On one never to be forgotten morning, Harold and his colleagues
were paraded to hear a lecture "from a pompous ass of a squadron
leader" on the action they should take if the airfield was attacked
by enemy parachutists. "We were told that as there would not be enough
rifles to go round, the armourers would be issued with pikes, and that
dustbin lids could provide some protection - presumably against the bows
and arrows of the parachutists!"
Always a keen music lover, with tastes ranging from the
popular to the classics, he found his tolerance stretched to the limit
one night when he returned to his hut to be greeted with "a terrible
sound of screeching and wailing, like some poor injured animal in its
last agonising throes of death". The cause of the disharmony was
a young airman trying to learn the bagpipes, who was promptly banished
to some distant fields!
On another day when checking boxes of explosives stacked
in a bomb dump building, Harold bent down to close a lid when he was startled
by a sudden flurry as a whole family of field mice, which had been nibbling
the explosive, poured out of the box, scampering in all directions!
For much of his service, Harold was stationed at Portreath
on the Cornish coast and on subsequent holiday visits to the area he has
frequently stood on the cliff tops near to the one time site of the station
wireless section, hearing, in imagination, the soft voice of a WAAF radio
operator repeating over and over again the call sign "Pond weed calling,
Pond weed calling".
She was trying in vain to contact a hopelessly lost Polish fighter pilot
who persisted in taking a course far out into the Atlantic until his plane
ran out of fuel.
Almost every type of Allied plane passed through Portreath,
with the fitters in a state of almost constant alert.

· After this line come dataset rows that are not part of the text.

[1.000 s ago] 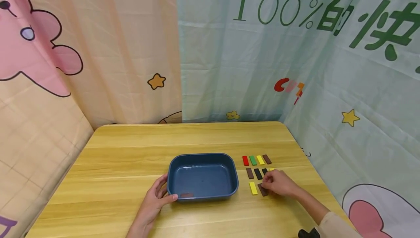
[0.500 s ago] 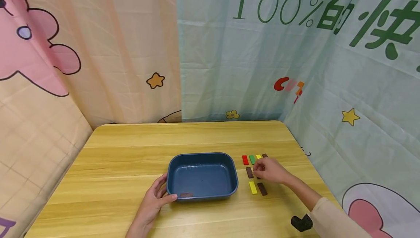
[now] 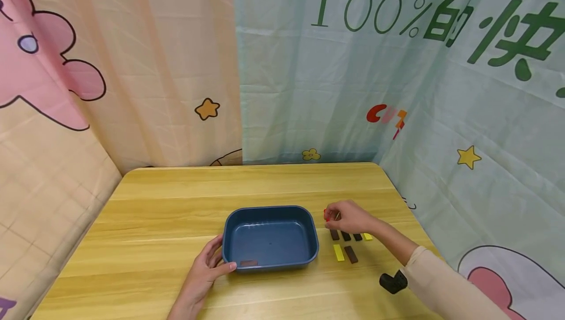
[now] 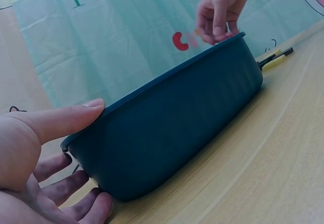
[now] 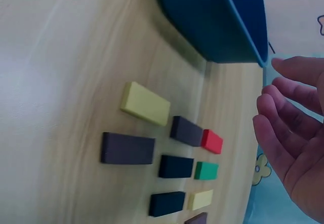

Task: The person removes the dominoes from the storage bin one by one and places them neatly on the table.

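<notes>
A dark blue plastic basin [image 3: 271, 239] sits on the table, with a flat brown block [image 3: 249, 263] inside by its front wall. My left hand [image 3: 199, 275] grips the basin's front left corner, thumb over the rim and fingers around the outside. To the right of the basin, my right hand [image 3: 350, 218] hovers over rows of flat blocks, fingers loosely bent, holding nothing. Below it, the right wrist view has a red block [image 5: 212, 141], a green block [image 5: 206, 171], a black block [image 5: 176, 166] and a yellow block [image 5: 147, 103]. From the head, the hand hides the back row.
The wooden table [image 3: 167, 202] ends at a patterned curtain [image 3: 300, 80] behind and at the sides. A black object [image 3: 393, 282] shows beside the right sleeve. In front, a yellow block [image 3: 338, 253] and a brown block [image 3: 350, 255] lie side by side.
My right hand has moved from the front blocks back and leftward, over the back row. The front and middle blocks have come into view. My left hand and the basin stay put.
</notes>
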The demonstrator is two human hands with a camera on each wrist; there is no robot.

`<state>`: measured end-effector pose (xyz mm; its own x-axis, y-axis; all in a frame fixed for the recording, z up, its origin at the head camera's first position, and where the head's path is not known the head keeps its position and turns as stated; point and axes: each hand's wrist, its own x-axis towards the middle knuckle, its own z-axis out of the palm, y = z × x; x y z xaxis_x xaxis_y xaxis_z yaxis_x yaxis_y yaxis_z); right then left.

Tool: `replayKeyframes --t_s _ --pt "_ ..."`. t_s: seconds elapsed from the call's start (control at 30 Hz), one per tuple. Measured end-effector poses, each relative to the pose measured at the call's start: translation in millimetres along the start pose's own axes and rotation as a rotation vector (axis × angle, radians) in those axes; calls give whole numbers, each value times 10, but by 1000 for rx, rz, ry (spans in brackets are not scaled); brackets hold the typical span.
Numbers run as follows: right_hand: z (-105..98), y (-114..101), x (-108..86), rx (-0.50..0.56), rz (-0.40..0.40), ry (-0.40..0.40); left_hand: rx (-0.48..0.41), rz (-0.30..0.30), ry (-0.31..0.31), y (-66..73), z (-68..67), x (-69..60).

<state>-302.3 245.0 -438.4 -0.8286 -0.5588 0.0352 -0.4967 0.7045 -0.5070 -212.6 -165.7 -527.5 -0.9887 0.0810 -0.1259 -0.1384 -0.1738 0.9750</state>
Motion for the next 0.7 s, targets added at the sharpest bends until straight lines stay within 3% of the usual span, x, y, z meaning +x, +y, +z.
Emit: replayKeyframes --t_s 0.3,0.7 --pt "-85 -246 355 23 -44 -178 -19 3 0 10 0 -8" --pt "21 -630 856 -79 -106 -283 -19 -2 -5 2 3 -2"
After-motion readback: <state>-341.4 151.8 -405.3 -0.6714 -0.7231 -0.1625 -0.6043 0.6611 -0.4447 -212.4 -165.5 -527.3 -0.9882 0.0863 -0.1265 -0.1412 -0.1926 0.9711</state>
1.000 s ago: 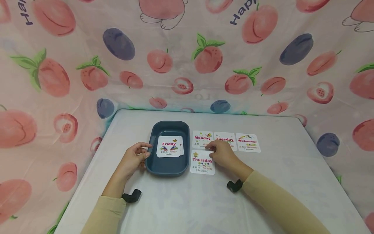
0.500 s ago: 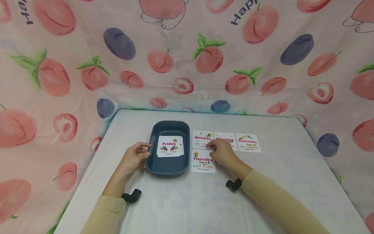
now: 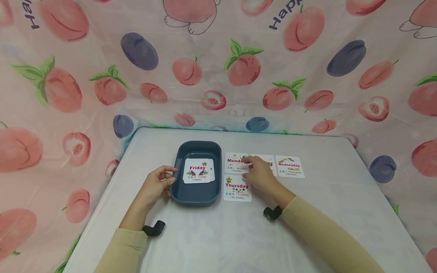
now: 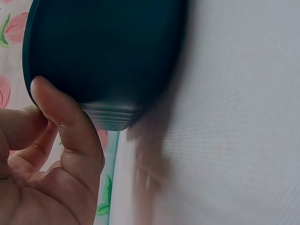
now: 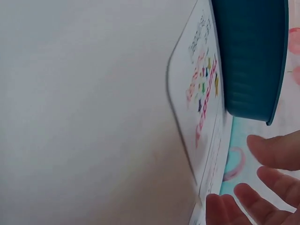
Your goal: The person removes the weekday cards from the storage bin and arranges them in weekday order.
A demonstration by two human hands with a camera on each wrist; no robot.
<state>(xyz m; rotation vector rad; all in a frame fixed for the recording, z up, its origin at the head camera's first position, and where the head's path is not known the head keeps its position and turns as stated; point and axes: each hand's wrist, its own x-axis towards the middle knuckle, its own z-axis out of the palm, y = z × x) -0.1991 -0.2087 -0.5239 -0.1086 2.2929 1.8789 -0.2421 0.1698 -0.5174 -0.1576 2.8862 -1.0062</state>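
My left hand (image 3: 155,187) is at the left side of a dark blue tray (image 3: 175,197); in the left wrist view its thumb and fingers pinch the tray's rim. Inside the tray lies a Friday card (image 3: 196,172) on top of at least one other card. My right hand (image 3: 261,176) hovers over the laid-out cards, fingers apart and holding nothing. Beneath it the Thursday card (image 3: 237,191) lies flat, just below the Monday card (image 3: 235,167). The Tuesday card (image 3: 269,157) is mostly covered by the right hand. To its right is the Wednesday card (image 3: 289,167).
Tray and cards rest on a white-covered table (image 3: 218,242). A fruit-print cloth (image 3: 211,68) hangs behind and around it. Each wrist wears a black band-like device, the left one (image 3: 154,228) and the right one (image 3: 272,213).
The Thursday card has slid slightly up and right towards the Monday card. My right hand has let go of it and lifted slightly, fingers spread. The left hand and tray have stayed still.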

Sometimes they had
to deal with "lame ducks" as planes returned from raids still
carrying bombs which had failed to release over the target, or after being
released, finished up rolling about in the bomb bay minus their safety
devices.
Shortly after D-Day, Harold was sent on a course to train
as an instructor on dealing with mines and booby traps likely to be encountered
on captured enemy airfields on the continent. "One had to develop
a sixth sense in regard to the placing of booby traps, and we spent most
of the time crawling around on our stomachs uncovering mines and feeling
for trip wires. Our only equipment was a hacksaw blade, with none of the
paraphernalia used in bomb disposal work nowadays. "Almost any object
could be booby trapped - toilet cisterns and seats, telephones, directories
and tools -.in the war of dirty tricks".
Looking back now over nearly 60 years to those years of
conflict, Harold Mayson expresses himself in the following words: "As
a convinced Christian, I abhor war and the suffering it brings in its
wake, but I fail to see how we could have avoided being involved in 1939.

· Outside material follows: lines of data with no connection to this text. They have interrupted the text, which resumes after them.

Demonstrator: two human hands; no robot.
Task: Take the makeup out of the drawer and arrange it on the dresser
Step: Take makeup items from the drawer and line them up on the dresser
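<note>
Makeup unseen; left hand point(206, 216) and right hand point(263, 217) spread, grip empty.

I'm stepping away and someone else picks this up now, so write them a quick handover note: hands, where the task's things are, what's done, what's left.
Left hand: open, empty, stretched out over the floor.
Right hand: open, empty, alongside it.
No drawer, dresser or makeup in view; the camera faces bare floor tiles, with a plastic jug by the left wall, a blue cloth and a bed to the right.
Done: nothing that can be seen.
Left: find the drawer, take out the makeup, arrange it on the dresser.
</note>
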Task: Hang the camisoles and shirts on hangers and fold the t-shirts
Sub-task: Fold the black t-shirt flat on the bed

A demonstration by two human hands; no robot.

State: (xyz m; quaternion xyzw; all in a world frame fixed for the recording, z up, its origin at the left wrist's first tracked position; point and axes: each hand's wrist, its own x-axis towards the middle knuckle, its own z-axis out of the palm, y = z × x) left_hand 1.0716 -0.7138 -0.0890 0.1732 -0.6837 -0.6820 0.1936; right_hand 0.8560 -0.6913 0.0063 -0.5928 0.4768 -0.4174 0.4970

Like the majority of my generation, I went to war to fight an evil which,
but for their self sacrifice, would surely have engulfed us. I find it
difficult to feel any regret for the part I played. The nation cannot
ever repay the debt it owes to our aircrew, who, day and night, fought
savage battles over land and sea. The burden of keeping alive their hopes
and ideals rests on we who survived and on succeeding generations".